**PROBLEM STATEMENT**
From the records below, copy every line that contains the word "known".

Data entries

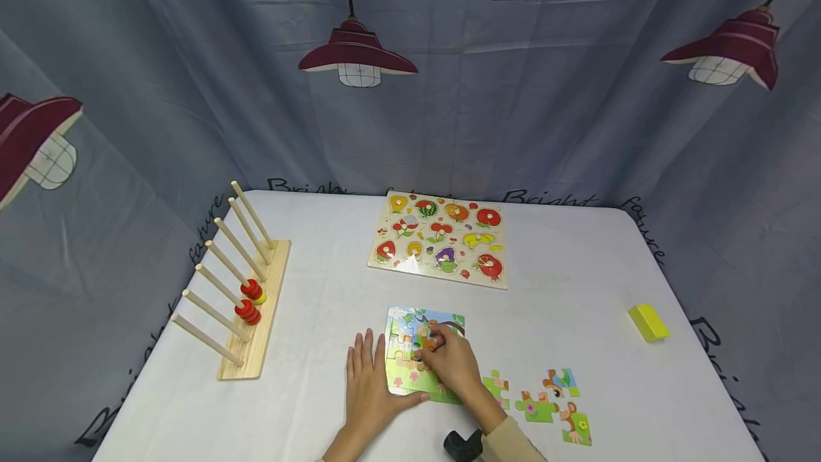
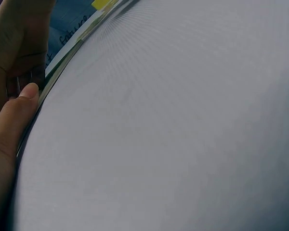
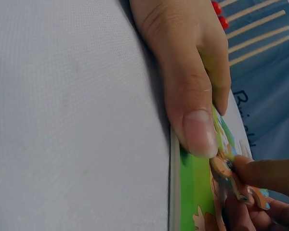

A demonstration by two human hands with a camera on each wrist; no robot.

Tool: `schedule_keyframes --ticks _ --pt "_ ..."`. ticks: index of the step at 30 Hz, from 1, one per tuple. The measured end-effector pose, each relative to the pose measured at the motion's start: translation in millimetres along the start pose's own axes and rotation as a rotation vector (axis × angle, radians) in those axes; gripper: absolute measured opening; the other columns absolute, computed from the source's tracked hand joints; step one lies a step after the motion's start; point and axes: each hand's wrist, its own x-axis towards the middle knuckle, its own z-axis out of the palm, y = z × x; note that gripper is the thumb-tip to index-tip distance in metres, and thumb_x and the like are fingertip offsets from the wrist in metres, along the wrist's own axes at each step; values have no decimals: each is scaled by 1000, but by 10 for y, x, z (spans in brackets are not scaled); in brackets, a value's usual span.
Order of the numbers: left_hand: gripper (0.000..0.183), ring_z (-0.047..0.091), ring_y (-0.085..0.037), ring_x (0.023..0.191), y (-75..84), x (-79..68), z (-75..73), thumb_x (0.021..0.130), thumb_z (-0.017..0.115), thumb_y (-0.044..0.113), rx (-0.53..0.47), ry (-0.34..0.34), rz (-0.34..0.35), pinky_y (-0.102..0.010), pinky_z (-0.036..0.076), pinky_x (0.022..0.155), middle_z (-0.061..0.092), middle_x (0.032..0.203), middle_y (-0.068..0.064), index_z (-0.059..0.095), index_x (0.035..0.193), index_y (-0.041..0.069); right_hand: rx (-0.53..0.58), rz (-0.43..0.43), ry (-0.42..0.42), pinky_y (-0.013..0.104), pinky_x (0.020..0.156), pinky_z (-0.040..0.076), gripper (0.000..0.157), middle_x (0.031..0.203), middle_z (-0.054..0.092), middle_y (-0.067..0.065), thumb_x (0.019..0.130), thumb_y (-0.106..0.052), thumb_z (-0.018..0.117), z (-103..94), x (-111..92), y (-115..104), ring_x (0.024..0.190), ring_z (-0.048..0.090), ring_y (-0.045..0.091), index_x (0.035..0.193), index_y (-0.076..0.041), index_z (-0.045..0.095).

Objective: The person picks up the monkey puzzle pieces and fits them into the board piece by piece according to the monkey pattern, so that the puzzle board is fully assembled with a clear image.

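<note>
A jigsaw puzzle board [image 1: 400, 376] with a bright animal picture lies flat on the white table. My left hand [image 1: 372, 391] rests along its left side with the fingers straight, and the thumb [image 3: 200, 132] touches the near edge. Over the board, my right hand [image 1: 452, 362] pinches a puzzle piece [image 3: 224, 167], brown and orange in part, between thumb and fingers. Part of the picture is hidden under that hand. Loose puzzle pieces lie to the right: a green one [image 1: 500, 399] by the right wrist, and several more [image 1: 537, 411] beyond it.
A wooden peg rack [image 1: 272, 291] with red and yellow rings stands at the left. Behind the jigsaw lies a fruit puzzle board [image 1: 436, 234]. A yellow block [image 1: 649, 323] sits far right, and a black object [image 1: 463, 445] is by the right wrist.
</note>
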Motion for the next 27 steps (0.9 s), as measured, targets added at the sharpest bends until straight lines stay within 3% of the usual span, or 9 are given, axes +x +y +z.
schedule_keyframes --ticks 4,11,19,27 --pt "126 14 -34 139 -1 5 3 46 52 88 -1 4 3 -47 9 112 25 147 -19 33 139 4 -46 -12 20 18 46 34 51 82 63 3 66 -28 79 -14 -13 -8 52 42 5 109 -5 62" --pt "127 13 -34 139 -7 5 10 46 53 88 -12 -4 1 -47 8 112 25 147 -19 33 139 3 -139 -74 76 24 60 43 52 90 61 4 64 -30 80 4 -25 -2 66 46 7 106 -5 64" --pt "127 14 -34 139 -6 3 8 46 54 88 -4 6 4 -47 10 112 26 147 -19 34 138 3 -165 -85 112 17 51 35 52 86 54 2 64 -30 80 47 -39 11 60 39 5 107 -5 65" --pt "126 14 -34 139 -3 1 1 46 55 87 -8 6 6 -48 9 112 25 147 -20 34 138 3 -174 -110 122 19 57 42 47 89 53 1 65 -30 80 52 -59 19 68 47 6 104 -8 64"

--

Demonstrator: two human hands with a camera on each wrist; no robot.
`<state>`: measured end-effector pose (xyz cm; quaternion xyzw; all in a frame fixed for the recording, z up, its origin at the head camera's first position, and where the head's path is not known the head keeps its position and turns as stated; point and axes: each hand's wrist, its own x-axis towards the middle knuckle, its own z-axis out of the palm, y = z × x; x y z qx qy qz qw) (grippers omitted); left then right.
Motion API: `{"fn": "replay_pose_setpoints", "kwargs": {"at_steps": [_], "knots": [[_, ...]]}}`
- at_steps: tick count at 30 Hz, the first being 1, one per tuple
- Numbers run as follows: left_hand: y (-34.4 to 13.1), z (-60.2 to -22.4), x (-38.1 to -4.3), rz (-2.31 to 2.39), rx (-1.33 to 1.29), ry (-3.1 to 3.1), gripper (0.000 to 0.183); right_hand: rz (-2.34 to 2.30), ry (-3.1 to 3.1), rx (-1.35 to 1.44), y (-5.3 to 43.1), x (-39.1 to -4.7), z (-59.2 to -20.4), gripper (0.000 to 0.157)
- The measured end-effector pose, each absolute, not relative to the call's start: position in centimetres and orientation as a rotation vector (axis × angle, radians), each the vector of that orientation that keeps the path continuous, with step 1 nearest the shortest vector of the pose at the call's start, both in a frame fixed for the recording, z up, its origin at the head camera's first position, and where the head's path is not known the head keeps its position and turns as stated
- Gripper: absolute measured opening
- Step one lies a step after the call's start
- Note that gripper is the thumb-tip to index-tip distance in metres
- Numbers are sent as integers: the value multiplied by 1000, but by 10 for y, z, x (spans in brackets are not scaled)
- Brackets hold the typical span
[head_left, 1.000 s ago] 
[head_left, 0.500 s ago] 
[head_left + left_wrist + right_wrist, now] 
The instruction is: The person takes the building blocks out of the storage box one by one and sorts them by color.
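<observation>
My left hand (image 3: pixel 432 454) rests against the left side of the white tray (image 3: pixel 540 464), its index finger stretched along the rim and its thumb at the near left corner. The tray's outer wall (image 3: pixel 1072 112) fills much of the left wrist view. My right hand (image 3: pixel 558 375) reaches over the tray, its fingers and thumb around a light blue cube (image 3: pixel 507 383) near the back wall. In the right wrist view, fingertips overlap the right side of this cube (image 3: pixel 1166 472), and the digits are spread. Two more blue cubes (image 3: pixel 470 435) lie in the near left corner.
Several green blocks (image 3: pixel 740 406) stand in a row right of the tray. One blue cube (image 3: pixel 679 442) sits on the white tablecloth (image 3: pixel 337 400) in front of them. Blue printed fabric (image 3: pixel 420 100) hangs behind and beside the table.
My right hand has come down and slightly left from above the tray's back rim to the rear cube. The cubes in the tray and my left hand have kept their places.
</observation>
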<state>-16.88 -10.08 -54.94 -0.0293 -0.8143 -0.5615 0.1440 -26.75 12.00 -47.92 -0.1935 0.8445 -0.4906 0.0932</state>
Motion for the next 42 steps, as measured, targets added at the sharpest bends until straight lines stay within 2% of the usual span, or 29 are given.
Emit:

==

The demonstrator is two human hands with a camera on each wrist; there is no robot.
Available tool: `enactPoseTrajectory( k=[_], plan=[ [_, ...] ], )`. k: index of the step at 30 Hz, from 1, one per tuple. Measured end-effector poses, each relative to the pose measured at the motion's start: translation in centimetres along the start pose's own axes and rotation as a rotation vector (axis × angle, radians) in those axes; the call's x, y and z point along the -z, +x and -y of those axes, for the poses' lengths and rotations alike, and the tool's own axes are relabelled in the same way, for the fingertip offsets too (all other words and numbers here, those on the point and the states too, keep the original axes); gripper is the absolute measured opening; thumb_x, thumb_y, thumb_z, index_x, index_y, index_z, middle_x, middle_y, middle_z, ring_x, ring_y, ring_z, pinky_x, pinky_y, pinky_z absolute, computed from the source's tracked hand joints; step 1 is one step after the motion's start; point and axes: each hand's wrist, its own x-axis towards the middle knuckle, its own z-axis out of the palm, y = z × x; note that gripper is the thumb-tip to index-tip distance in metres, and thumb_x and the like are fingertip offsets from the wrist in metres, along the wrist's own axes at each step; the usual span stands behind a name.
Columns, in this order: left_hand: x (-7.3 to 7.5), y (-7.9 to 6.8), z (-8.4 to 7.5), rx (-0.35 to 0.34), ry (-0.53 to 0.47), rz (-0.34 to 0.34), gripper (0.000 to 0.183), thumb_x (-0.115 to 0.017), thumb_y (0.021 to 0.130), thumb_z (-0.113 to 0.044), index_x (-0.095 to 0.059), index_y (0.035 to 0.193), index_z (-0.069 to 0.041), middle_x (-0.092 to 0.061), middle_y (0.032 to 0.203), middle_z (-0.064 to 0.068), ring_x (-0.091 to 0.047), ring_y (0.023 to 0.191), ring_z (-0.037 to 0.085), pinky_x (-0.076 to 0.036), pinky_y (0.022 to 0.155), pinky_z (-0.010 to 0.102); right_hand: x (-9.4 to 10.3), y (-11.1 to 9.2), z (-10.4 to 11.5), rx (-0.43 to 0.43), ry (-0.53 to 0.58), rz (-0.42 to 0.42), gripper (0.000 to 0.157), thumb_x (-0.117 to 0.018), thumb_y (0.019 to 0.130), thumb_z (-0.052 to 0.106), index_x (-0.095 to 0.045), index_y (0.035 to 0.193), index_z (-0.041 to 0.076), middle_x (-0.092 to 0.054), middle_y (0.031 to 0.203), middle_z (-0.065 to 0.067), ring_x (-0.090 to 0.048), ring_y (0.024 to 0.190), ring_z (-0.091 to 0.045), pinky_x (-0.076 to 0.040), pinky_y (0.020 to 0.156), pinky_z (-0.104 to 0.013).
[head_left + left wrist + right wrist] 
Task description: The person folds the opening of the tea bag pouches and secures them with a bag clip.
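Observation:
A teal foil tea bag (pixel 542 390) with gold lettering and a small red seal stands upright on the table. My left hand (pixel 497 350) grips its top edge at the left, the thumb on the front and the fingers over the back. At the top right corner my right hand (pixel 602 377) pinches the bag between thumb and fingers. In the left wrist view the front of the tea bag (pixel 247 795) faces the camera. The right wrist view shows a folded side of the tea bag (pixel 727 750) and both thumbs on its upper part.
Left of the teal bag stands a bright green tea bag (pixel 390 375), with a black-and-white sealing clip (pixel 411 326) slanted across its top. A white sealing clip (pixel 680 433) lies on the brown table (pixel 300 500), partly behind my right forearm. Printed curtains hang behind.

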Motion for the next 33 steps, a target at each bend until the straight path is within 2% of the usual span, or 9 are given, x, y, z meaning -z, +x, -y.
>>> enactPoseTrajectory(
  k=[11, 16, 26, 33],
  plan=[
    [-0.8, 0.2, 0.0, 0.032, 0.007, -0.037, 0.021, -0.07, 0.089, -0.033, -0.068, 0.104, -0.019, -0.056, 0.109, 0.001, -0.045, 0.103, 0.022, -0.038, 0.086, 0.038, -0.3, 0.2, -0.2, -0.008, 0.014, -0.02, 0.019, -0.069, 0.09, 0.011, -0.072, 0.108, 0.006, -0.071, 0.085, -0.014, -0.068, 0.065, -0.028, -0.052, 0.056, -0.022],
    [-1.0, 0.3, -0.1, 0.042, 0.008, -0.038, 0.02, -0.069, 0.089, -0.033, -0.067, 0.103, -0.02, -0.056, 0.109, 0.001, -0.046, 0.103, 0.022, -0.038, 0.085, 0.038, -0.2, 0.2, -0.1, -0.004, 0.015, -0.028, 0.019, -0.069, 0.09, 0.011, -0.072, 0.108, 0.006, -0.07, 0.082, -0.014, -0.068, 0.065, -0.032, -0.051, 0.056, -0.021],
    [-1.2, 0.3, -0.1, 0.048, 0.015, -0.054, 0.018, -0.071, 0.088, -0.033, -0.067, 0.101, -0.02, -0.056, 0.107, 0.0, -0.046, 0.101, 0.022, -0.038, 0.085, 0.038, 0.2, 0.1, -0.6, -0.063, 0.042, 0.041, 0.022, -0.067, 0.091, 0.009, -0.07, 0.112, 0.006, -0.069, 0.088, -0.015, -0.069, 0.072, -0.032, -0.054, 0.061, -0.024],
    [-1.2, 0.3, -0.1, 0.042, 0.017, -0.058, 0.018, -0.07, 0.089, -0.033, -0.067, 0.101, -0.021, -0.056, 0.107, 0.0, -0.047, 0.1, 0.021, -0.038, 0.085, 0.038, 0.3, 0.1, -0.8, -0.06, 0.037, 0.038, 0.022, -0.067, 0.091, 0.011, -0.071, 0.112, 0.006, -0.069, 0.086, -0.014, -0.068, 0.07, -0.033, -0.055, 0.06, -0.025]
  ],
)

**REPLY TO THE EXERCISE**
`<state>`: measured end-effector pose (xyz cm; quaternion xyzw; all in a frame fixed for the recording, z up, its origin at the head camera's first position, and where the head's path is not known the head keeps its position and turns as stated; point and axes: each hand's wrist, its own x-axis towards the middle knuckle, its own z-axis out of the palm, y = z × x; x y z qx qy qz qw) (grippers omitted); left then right.
- The measured end-effector pose, each absolute, not relative to the call's start: position in centimetres and orientation as a rotation vector (axis × angle, radians), each the vector of that orientation that keeps the path continuous, with step 1 nearest the shortest vector of the pose at the call's start, both in a frame fixed for the recording, z up, its origin at the head camera's first position, and where the head's path is not known the head keeps its position and turns as stated

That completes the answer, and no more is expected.